Ms. Addiman says that by virtue of administering rehabilitation and other specifically tailored therapeutic interventions, “the results that we have seen over the period of time have been nothing short of amazing”.
She tells JIS News that there is also an about-face by parents in their initial notions about their children’s’ disabilities, noting that they are more eager to learn how they can become more involved in the therapeutic process.
“Coming in its just like, ‘oh… my kid gets to go to school’. But once they [parents] come in, they get to realise that it is so much more than that. They realise that there is much to be received from being in a programme or structured environment like this one,” Ms. Addiman adds.
She emphasises the importance of the children having a strong family support system that can aid them.
“So when you go home, it’s absolutely necessary that whatever is being done in therapy is being reinforced at home,” she adds.
Ms. Addiman cites a number of success stories born out of the academy where children were able to overcome their physical and cognitive disabilities, pointing out that the school aims to improve on this through its diverse programmes.
The Ministry of Education, Youth and Information has been monitoring the school’s inclusion model.
Minister with Responsibility for the Portfolio, Hon.
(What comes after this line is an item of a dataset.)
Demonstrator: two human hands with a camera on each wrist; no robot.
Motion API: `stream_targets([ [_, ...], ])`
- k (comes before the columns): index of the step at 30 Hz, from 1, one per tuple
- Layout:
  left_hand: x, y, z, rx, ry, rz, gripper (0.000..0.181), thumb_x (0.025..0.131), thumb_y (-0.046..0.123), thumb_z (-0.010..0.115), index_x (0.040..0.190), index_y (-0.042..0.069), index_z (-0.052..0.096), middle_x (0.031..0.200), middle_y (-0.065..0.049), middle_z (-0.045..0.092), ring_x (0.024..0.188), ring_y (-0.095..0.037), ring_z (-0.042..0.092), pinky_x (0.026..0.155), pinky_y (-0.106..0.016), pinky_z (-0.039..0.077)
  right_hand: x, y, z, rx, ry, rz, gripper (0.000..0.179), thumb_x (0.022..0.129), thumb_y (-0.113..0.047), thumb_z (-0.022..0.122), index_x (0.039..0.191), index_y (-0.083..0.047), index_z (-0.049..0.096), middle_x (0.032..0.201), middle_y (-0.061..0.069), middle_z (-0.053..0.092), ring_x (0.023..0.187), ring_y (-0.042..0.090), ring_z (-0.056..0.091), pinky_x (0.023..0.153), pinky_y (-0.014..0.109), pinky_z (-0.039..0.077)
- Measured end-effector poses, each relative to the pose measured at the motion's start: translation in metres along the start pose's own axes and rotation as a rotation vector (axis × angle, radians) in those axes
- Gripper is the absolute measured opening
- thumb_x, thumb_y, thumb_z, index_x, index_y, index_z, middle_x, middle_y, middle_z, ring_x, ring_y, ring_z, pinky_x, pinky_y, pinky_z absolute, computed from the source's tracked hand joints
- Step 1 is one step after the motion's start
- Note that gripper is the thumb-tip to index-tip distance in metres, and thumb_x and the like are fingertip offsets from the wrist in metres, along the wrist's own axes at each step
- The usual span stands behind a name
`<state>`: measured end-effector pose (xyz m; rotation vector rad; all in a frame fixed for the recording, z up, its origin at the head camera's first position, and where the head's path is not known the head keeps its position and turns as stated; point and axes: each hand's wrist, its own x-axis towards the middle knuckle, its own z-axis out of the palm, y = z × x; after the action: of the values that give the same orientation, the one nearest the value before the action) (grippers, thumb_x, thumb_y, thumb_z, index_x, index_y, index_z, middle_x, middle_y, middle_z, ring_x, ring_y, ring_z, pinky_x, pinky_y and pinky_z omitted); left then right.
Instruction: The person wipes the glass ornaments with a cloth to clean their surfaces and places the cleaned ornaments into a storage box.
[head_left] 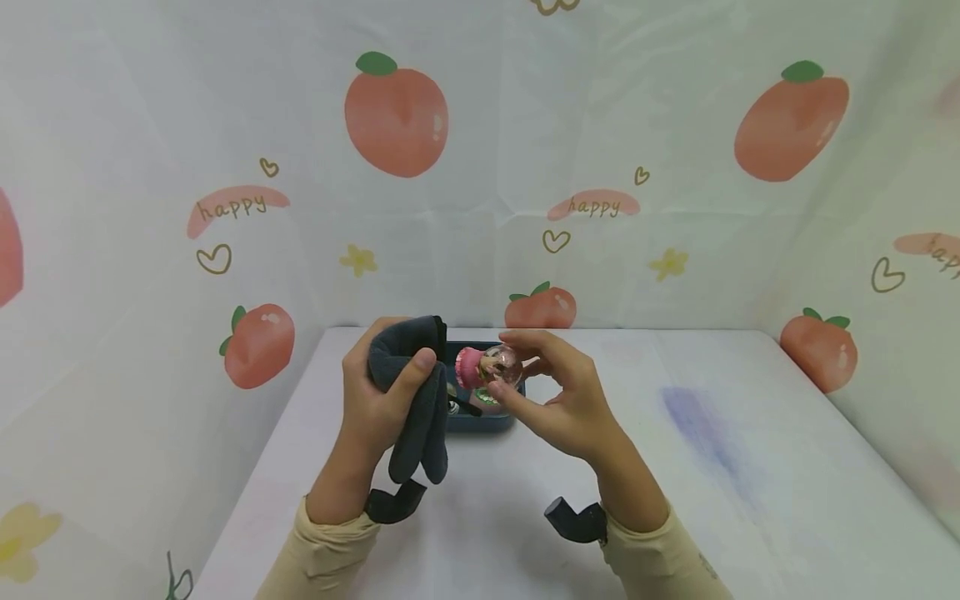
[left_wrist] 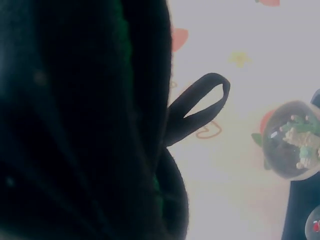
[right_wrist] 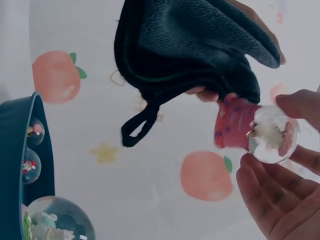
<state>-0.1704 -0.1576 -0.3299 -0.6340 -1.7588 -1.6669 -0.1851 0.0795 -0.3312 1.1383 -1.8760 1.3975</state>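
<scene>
My left hand [head_left: 373, 417] grips a folded dark grey-blue cloth [head_left: 422, 421], thumb across its front. A hanging loop [right_wrist: 140, 127] sticks out from the cloth's edge. My right hand [head_left: 570, 400] holds a small snow globe [head_left: 472, 367] by its clear dome, between the thumb and the fingers. The globe lies on its side, with its pink ruffled base pointing left towards the cloth. In the right wrist view the base is close beside the cloth; whether they touch I cannot tell. The cloth hides part of the left fingers.
Behind the hands a dark blue bin [head_left: 480, 423] stands on the white table [head_left: 637, 467]. Inside it are more snow globes, among them a large one [right_wrist: 59, 220] and two small ones [right_wrist: 31, 165]. A fruit-print curtain [head_left: 480, 208] rises behind the table.
</scene>
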Motion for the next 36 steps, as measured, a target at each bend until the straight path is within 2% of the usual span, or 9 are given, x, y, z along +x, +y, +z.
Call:
stream_targets([
  [5,0.001,0.002,-0.002,0.005,0.033,0.026,0.027,0.092,0.017,0.074,0.114,0.0,0.071,0.098,-0.004,0.072,0.079,-0.016,0.072,0.071,-0.026,0.063,0.0,0.008,0.005,-0.057,-0.024,0.043,0.048,0.08,0.001,0.089,0.123,-0.003,0.07,0.108,0.007,0.075,0.095,0.018,0.071,0.076,0.03,0.063],
  [10,0.002,0.002,-0.008,-0.022,0.072,0.062,0.027,0.092,0.015,0.074,0.112,-0.003,0.071,0.097,-0.003,0.072,0.082,-0.015,0.07,0.073,-0.023,0.061,0.004,0.02,0.015,-0.084,-0.084,0.093,0.043,0.084,-0.005,0.088,0.123,-0.006,0.07,0.105,0.003,0.075,0.093,0.018,0.072,0.077,0.035,0.064],
  [16,0.007,0.006,-0.016,-0.1,0.12,0.126,0.026,0.088,0.002,0.068,0.11,-0.01,0.069,0.096,-0.003,0.072,0.082,-0.015,0.069,0.073,-0.022,0.06,0.018,0.034,0.03,-0.108,-0.155,0.126,0.041,0.087,-0.011,0.088,0.124,-0.005,0.071,0.105,0.003,0.075,0.09,0.016,0.072,0.082,0.037,0.065],
  [19,0.009,0.009,-0.019,-0.124,0.126,0.141,0.024,0.088,0.0,0.067,0.109,-0.011,0.069,0.095,-0.004,0.072,0.08,-0.016,0.069,0.072,-0.022,0.061,0.027,0.041,0.039,-0.134,-0.183,0.17,0.041,0.089,-0.013,0.087,0.125,-0.005,0.071,0.105,0.003,0.073,0.089,0.016,0.07,0.083,0.036,0.065],
  [27,0.011,0.015,-0.025,-0.16,0.139,0.141,0.023,0.089,-0.002,0.065,0.109,-0.013,0.068,0.095,-0.006,0.071,0.077,-0.017,0.069,0.069,-0.023,0.061,0.049,0.056,0.078,-0.244,-0.306,0.401,0.038,0.093,-0.021,0.084,0.124,-0.005,0.07,0.104,0.007,0.073,0.093,0.022,0.074,0.082,0.033,0.061],
  [32,0.011,0.019,-0.027,-0.19,0.135,0.159,0.023,0.089,-0.003,0.065,0.108,-0.015,0.066,0.093,-0.008,0.07,0.071,-0.016,0.07,0.064,-0.024,0.061,0.061,0.071,0.109,-0.325,-0.364,0.478,0.032,0.093,-0.017,0.078,0.12,-0.003,0.071,0.096,0.013,0.072,0.082,0.02,0.062,0.07,0.028,0.05],
  [36,0.011,0.021,-0.029,-0.189,0.137,0.16,0.023,0.089,-0.002,0.067,0.108,-0.014,0.067,0.093,-0.008,0.07,0.072,-0.017,0.07,0.064,-0.024,0.061,0.066,0.088,0.13,-0.384,-0.412,0.546,0.03,0.093,-0.017,0.073,0.119,-0.002,0.07,0.087,0.007,0.066,0.074,0.016,0.054,0.065,0.025,0.042],
])
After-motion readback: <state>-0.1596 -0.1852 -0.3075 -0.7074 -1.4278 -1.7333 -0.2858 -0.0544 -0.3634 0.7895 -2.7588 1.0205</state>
Karl Samuda, who toured the institution on October 4, announced that the Ministry aims to replicate the model in schools across the country.
“I also met some remarkable trainers and support staff… people who are trained in managing children with challenges such as the ones that are here [at the academy]. What is remarkable about it is that they can see the development in the children through the help that they are providing,” Minister Samuda stated.
The Ministry’s Region 4 Special Needs Coordinator, Tashikia Sinclair, notes that the academy is laying the groundwork for what will be adopted in the wider sector.
She says the Ministry is committed “to the cause of special education”, adding that the academy’s programmes are in line with this objective.
“There is a space now created for children with disabilities, so they can develop into the greatest potential they were created for. [So] what is happening here [at the academy] is really great for the Western Region. It sensitises persons as to what really needs to happen with students who are disabled or have disabilities,” she points out.
The Rockhouse Foundation has been working in Jamaica for the past 17 years, raising more than US$5 million to develop education in the western end of the island.
It has, to date, transformed and modernised five other institutions. They include the Moreland High, Primary and Infant Schools; Negril All-Age School; Negril Basic School; Little Bay All-Age and Infant School; and the Bunch of Stars Early Childhood institution.
Additionally, the Foundation has renovated and expanded the Negril community library.